Perhaps you are thinking this has gone on long enough. Perhaps we can wind this up.
We arose Sunday morning and drove to Springfield, Missouri, stopping there with the intention of
attending church and as we were driving down the main drag into town, behold a Salvation Army church sprang into view. We pulled into the back of their parking lot, ascertained that it would be nearly an hour before morning worship service, changed duds (well, JoAnn did) and strolled around a bit. We then went to the sanctuary where we had a nice visit with a superannuated SA officer who had been a missionary to China, Zimbabwe, Jamaica. She must have been at least eighty, but looked like she could go some more miles yet. Majors David and Barbara Zahn conducted a very good service and I felt as though I had been to church.

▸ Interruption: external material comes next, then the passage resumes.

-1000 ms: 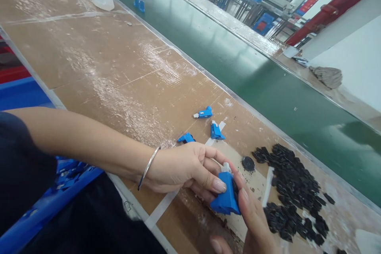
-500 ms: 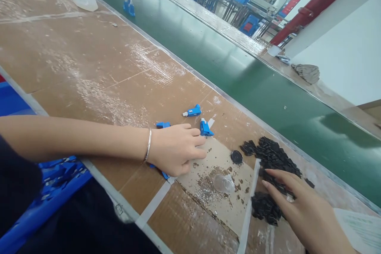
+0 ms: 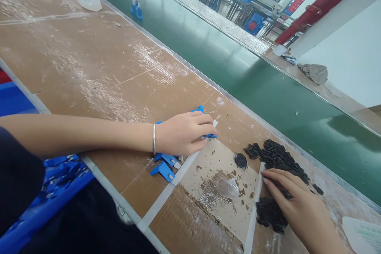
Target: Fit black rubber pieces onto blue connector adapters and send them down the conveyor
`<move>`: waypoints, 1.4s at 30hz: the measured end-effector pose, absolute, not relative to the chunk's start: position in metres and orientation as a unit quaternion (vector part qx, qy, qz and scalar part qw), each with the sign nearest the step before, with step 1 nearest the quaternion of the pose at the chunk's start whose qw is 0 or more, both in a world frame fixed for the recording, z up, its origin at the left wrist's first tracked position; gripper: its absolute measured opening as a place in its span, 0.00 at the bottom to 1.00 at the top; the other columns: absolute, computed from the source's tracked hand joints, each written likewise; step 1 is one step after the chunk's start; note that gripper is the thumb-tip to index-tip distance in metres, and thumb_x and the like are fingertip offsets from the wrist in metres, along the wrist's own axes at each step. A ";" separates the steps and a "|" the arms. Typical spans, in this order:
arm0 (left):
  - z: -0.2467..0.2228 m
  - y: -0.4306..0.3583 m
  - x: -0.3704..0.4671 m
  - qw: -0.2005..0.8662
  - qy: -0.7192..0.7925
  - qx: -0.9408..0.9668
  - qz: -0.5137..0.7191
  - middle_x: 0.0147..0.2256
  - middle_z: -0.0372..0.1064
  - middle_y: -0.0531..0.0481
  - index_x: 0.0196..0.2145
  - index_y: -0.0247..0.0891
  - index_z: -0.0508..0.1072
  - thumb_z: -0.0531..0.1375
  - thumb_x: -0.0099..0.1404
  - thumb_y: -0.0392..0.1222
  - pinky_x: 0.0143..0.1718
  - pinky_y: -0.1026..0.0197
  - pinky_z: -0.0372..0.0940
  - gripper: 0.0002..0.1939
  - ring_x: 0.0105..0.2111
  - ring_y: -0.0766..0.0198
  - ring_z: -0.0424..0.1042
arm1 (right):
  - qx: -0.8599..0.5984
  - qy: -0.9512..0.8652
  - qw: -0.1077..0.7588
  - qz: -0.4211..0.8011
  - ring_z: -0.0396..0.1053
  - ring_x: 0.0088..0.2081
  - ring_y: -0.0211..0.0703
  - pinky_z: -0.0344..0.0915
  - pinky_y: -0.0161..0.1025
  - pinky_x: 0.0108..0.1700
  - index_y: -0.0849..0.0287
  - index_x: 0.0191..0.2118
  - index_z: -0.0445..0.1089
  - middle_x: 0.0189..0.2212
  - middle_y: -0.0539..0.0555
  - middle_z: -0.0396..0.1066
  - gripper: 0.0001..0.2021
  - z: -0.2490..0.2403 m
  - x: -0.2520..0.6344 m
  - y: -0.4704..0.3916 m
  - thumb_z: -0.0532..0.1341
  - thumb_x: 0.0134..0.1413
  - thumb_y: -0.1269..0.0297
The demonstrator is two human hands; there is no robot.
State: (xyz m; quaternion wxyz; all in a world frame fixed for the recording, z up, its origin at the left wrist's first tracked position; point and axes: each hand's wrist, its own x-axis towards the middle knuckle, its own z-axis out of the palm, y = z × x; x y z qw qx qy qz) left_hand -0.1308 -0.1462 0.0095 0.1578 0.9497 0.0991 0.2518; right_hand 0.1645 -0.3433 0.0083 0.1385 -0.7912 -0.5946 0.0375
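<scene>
My left hand [image 3: 189, 133] is closed over a small blue plastic part [image 3: 210, 136] with a white tip, which shows under its fingertips. Another blue part [image 3: 199, 109] pokes out behind the knuckles. Below the wrist lie more blue parts [image 3: 163, 171] with whitish ends. At the right, my right hand [image 3: 300, 202] has thumb and index finger almost together beside a pile of small black pieces [image 3: 281, 158]; whatever is between those fingertips is too small to make out. A second heap of black pieces [image 3: 269, 212] lies under that hand.
A cardboard sheet [image 3: 193, 190] with brown spots carries a round black cap [image 3: 241, 160] and a clear disc [image 3: 228, 187]. Beyond the table edge runs a green belt [image 3: 208, 43] with blue parts [image 3: 136, 9] standing on it. A blue bin [image 3: 68, 190] of parts sits lower left.
My left hand has moved right and slightly up, onto the blue part. My right hand's thumb and index finger have drawn closer together. Another blue part now shows on the belt.
</scene>
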 end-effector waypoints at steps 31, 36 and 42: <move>0.016 -0.143 -0.128 0.229 0.186 0.952 0.086 0.40 0.67 0.44 0.43 0.33 0.67 0.54 0.58 0.31 0.46 0.56 0.63 0.14 0.41 0.58 0.66 | -0.848 -0.447 0.273 0.077 0.75 0.37 0.58 0.70 0.57 0.44 0.53 0.37 0.77 0.38 0.58 0.78 0.19 0.010 0.135 -0.335 0.62 0.42 0.46; 0.014 -0.145 -0.128 0.162 0.167 0.968 0.092 0.39 0.68 0.42 0.41 0.31 0.70 0.53 0.58 0.30 0.48 0.55 0.62 0.12 0.41 0.56 0.66 | -0.775 -0.402 0.455 0.176 0.77 0.44 0.49 0.76 0.44 0.44 0.50 0.39 0.73 0.45 0.53 0.77 0.14 0.020 0.122 -0.346 0.66 0.51 0.48; 0.015 -0.145 -0.129 0.141 0.164 0.976 0.037 0.40 0.69 0.41 0.38 0.30 0.73 0.56 0.67 0.36 0.47 0.52 0.63 0.08 0.42 0.53 0.67 | -0.652 -0.367 0.576 0.329 0.78 0.41 0.43 0.75 0.33 0.43 0.47 0.35 0.77 0.45 0.53 0.78 0.05 0.024 0.120 -0.355 0.69 0.51 0.61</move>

After Sunday brunch in Springfield, we drove on to Cuba where we asked directions to a camp facility. Two or three different people directed us to the same place, about seven miles down the road. "Sure," the attendant said, "drive on up to the office and I'll be right there." A few minutes later he returned and pulled out a registration sheet and asked if we were Something-or-Other Club Members. Well, having never heard of it, No. "I'm sorry," he said, "I can't let you stay." "Well, I said as I craned my neck to peer way upward into his steely eyes set into a head as big as a basketball, "you're big enough to enforce that." He said he was sorry, it wasn't his choice, he just worked there. Drove on to Stanton where we stayed in a KOA. The weather was fantastic and the temperature at ten p.m. was still 69 degrees.*
Since JoAnn insisted we shun St. Louis, and since we would have arrived there during the morning rush hour, we turned north on Missouri 47. Along the way, a brief detour placed us at a Bryan cemetery where there was a monument to Daniel Boone and his wife whose bones had been moved to Kentucky long ago. The Bryans were Boone's inlaws. A fantastically beautiful, if somewhat slow, drive along Missouri 59 brought us ultimately to US 61 on which we headed north. We crossed the Mississippi at Louisiana, Missouri on US 54 and stopped for lunch at a cafe in Atlas-- can't miss it: the only one there. 54 ends at I-72 which took us to I-74 which we followed to Indiana 32 then jogged north on I-65 to Indiana 47 and lo, we were back home again in Tipton in a matter of minutes! It was not yet six p.m.
*It was in this same campground on a very rainy night almost exactly five years later that String Too Short to Tie was born.